» Source data:
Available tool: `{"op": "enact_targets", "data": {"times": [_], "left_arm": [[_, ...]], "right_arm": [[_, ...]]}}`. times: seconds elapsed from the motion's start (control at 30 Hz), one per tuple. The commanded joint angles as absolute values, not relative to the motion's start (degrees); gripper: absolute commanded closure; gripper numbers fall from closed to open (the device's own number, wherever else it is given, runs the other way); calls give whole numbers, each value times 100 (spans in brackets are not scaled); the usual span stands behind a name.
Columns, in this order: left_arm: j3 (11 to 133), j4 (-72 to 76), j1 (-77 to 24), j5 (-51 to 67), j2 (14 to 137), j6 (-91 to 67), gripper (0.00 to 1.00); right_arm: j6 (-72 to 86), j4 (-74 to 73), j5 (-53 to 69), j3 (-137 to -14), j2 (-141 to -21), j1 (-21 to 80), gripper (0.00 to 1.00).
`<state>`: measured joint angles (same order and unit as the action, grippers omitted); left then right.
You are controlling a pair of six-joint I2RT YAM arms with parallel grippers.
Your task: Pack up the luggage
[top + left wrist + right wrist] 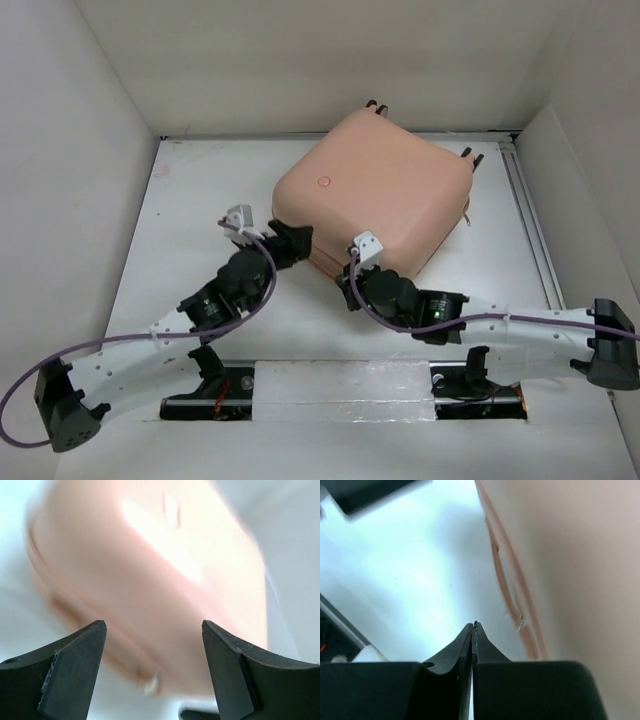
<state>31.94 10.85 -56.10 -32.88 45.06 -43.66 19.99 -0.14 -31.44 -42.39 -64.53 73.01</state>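
Note:
The luggage [375,180] is a pale salmon-pink hard-shell suitcase lying flat and closed on the white table, its black wheels [470,157] towards the back. My left gripper [290,240] is at its front-left corner, open, and the shell [150,570] fills the left wrist view beyond the empty fingertips [154,630]. A small blurred zipper pull [151,684] hangs low on the edge. My right gripper [350,268] is at the front edge, shut with nothing between its fingers [474,626]. The shell [570,580] and its zipper seam [520,625] run just to its right.
White walls enclose the table on the left, back and right. A metal rail [530,220] runs along the right side. Both arm bases sit on the near edge strip [340,385]. The other arm's dark gripper [365,492] shows at the top left of the right wrist view.

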Motion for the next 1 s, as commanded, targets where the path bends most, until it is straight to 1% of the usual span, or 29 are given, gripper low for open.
{"op": "enact_targets", "data": {"times": [0.0, 0.03, 0.1, 0.13, 0.17, 0.23, 0.27, 0.37, 0.4, 0.43, 0.47, 0.5, 0.57, 0.63, 0.73, 0.83, 0.87, 0.97], "left_arm": [[4214, 1740, -4907, -3509, 5016, -3675, 26], [4515, 1688, -4365, -3046, 5532, -3613, 26], [5016, 1740, -3756, -2333, 6018, -3612, 27], [5401, 1740, -3431, -1563, 6255, -3665, 27], [5562, 1740, -2784, -1216, 6658, -3909, 28], [5869, 2073, -2270, -723, 7029, -3973, 28], [6036, 2074, -1859, -468, 7492, -4077, 28], [6923, 1733, -1425, 60, 8373, -4078, 28], [7152, 1653, -1259, 253, 9011, -4078, 28], [7720, 1409, -1196, 490, 9348, -3965, 29], [8030, 1180, -1195, 657, 9673, -3964, 31], [8259, 1030, -1134, 868, 10216, -3886, 31], [8672, 958, -1134, 1089, 10589, -3832, 31], [8823, 958, -1082, 1458, 10993, -3832, 31], [9087, 958, -1081, 1739, 11336, -3885, 32], [8975, 1010, -1081, 1890, 11391, -3937, 33], [8861, 1011, -1133, 1890, 11391, -3937, 33], [8053, 1475, -1265, 1767, 11137, -3937, 33]], "right_arm": [[1671, -604, -3426, -5096, -6267, 6963, 100], [1609, -659, -3602, -5219, -6180, 6552, 100], [1556, -659, -3604, -5282, -5969, 6006, 100], [1556, -659, -3551, -5282, -5872, 5733, 100], [1634, -659, -3551, -5178, -5767, 5226, 100], [1870, -764, -3604, -4993, -5408, 4731, 100], [1950, -765, -3604, -4870, -5283, 4233, 100], [2302, -826, -3656, -4282, -4809, 3527, 100], [2407, -878, -3656, -4002, -4721, 3081, 100], [2626, -879, -3708, -3869, -4607, 2867, 100], [2741, -879, -3709, -3754, -4605, 2674, 100], [2742, -879, -3518, -3657, -4605, 2289, 100], [2995, -809, -3288, -3489, -4841, 1935, 100], [2997, -529, -2790, -3428, -5105, 1532, 100], [2997, -63, -2331, -3428, -5711, 1319, 100], [2831, 419, -2058, -3682, -6274, 1318, 100], [2830, 570, -1648, -3857, -6423, 1371, 100], [2479, 747, -1119, -4287, -7205, 1529, 100]]}}
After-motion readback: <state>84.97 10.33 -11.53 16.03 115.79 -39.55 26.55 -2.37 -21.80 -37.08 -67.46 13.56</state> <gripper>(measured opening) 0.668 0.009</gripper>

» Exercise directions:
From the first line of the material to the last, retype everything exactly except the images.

» Exercise output:
Available tool: `{"op": "enact_targets", "data": {"times": [_], "left_arm": [[_, ...]], "right_arm": [[_, ...]]}}`. times: seconds elapsed from the motion's start (control at 30 Hz), one per tuple. The commanded joint angles as absolute values, not relative to the motion's start (degrees); gripper: absolute commanded closure; gripper numbers fall from closed to open (the device's own number, wherever else it is given, runs the other way); calls give whole numbers, each value times 100 (spans in brackets are not scaled); the usual span stands behind a name.
Columns, in this order: left_arm: j3 (11 to 133), j4 (-72 to 76), j1 (-77 to 24), j5 (-51 to 67), j2 (14 to 137), j6 (-91 to 67), gripper (0.00 to 1.00); right_arm: j6 (-72 to 86), j4 (-74 to 73), j5 (-53 to 69), j3 (-137 to -14), j2 (-141 to -21), j1 (-21 to 80), gripper (0.00 to 1.00).
`<state>`: measured joint angles (same order and unit as the action, grippers omitted); left then right.
You are controlling a pair of six-joint I2RT YAM arms with parallel grippers.
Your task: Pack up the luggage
[top + left wrist + right wrist] 
<state>31.94 10.85 -56.10 -32.88 45.06 -43.66 19.99 -0.14 -31.44 -42.39 -64.53 73.01</state>
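Note:
The luggage [375,180] is a pale salmon-pink hard-shell suitcase lying flat and closed on the white table, its black wheels [470,157] towards the back. My left gripper [290,240] is at its front-left corner, open, and the shell [150,570] fills the left wrist view beyond the empty fingertips [154,630]. A small blurred zipper pull [151,684] hangs low on the edge. My right gripper [350,268] is at the front edge, shut with nothing between its fingers [474,626]. The shell [570,580] and its zipper seam [520,625] run just to its right.
White walls enclose the table on the left, back and right. A metal rail [530,220] runs along the right side. Both arm bases sit on the near edge strip [340,385]. The other arm's dark gripper [365,492] shows at the top left of the right wrist view.
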
Motion for the next 1 s, as commanded, targets where the path bends most, until it is straight to 1% of the usual span, or 29 are given, gripper low for open.
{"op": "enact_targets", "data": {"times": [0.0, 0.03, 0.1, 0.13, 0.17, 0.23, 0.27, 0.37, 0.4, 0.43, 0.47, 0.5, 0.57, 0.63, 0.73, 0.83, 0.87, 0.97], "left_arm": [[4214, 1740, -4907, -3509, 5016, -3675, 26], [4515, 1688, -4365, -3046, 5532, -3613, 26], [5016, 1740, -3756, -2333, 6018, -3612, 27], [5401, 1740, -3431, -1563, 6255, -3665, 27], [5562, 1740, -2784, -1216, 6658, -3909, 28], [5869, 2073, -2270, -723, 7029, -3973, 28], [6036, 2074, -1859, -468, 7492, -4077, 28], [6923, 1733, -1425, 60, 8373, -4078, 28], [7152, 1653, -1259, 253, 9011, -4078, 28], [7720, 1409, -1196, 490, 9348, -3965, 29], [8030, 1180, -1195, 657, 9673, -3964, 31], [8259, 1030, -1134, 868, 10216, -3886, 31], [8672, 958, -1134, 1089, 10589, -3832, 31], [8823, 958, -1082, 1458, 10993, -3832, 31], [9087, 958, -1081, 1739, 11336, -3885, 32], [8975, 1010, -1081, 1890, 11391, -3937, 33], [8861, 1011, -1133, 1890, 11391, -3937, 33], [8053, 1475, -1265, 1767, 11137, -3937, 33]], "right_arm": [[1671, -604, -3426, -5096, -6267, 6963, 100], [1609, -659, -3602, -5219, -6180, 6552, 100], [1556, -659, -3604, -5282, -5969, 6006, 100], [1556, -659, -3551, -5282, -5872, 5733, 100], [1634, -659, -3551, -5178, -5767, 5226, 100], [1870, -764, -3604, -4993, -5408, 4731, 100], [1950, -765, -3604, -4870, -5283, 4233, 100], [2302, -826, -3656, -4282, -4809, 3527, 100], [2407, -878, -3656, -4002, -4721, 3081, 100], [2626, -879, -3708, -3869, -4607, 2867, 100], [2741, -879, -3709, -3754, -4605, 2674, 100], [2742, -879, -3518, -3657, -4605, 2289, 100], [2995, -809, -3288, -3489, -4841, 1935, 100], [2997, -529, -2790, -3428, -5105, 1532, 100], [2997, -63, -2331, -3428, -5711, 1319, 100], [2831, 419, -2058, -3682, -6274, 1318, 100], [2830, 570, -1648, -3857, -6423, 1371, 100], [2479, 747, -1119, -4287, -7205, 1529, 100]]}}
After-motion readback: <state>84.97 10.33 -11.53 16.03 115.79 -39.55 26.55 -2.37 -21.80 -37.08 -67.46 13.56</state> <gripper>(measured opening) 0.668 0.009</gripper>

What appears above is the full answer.